**About this exercise**
Return each line of the listing in which the word "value" appears.

**Input data**
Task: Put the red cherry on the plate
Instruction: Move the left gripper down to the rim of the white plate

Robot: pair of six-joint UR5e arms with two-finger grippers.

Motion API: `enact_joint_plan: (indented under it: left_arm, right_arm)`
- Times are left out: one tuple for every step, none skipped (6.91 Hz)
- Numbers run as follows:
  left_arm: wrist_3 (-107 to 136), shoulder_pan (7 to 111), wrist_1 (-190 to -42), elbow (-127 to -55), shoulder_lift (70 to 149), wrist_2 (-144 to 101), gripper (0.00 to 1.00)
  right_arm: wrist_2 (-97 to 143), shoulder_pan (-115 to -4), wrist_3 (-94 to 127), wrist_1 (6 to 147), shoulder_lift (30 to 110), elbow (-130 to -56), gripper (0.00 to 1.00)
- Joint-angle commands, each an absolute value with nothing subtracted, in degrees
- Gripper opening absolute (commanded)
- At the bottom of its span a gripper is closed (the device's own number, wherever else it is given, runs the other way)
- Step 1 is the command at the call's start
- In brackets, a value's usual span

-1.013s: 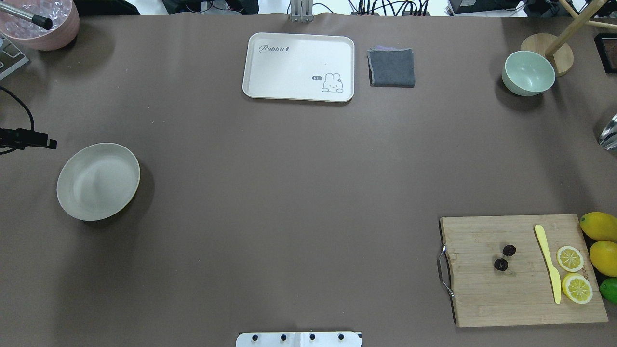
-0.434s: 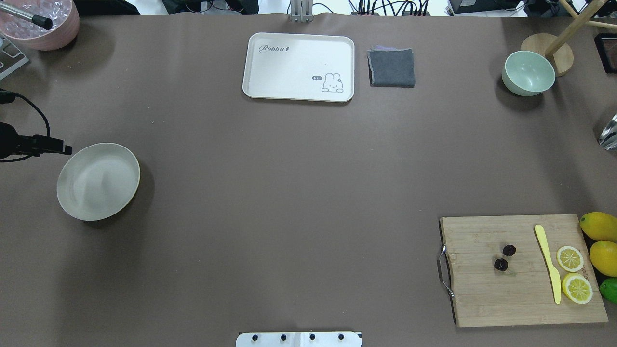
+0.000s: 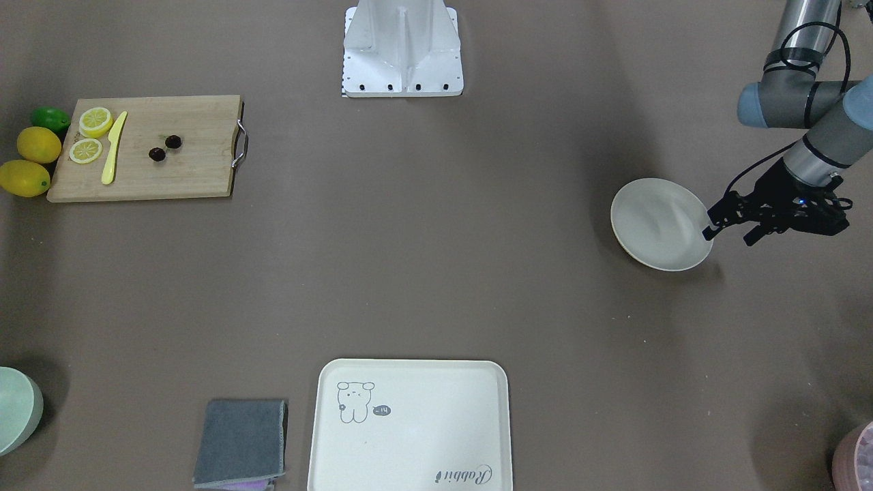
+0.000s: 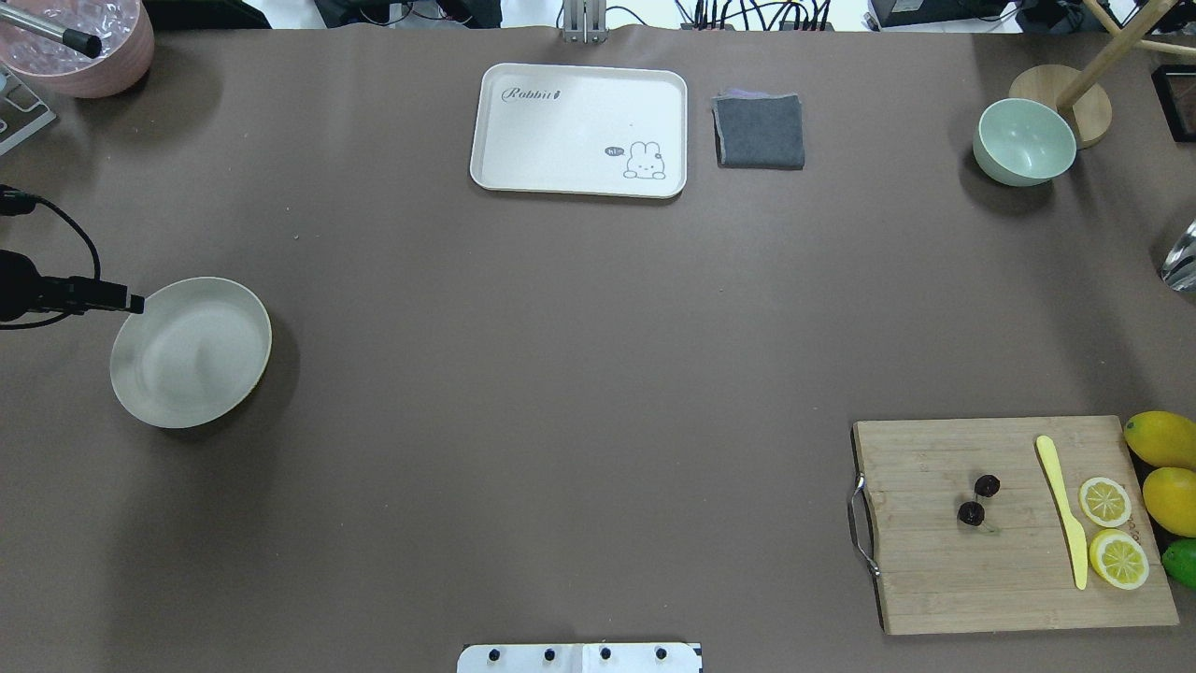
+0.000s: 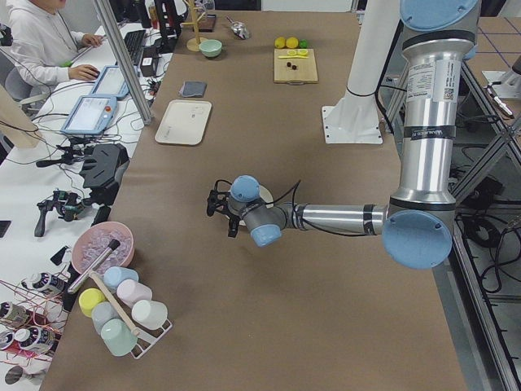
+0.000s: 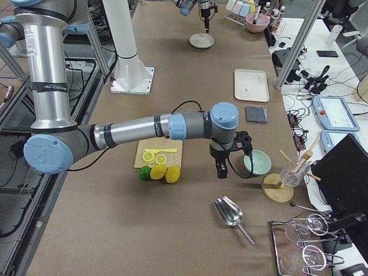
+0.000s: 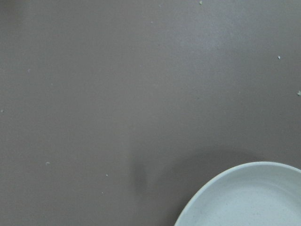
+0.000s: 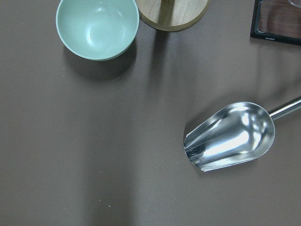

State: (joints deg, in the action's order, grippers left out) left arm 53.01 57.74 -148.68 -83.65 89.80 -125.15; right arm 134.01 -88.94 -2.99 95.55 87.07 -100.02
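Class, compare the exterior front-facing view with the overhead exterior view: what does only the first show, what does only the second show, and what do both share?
Only the front-facing view shows the blue-grey joints of the left arm and the left hand with fingers apart near the plate. Only the overhead view shows the wooden stand and the edge of the metal scoop. Both show the plate, the red cherry on the cutting board, the yellow knife, the lemons, the tray and the grey cloth.

You have two whole lemons (image 4: 1161,438) (image 4: 1172,500), two lemon slices (image 4: 1104,501) (image 4: 1118,559), one lime (image 4: 1181,563), one yellow knife (image 4: 1063,511), one red cherry pair (image 4: 972,512), one cutting board (image 4: 934,579), one plate (image 4: 192,355), one tray (image 4: 561,140), one grey cloth (image 4: 759,131), one green bowl (image 4: 1025,142), one metal scoop (image 8: 230,136).
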Motion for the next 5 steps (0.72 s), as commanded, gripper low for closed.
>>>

**Exercise output**
- Joint-angle commands, each an absolute value with nothing subtracted, in degrees
- In brackets, a value's usual span

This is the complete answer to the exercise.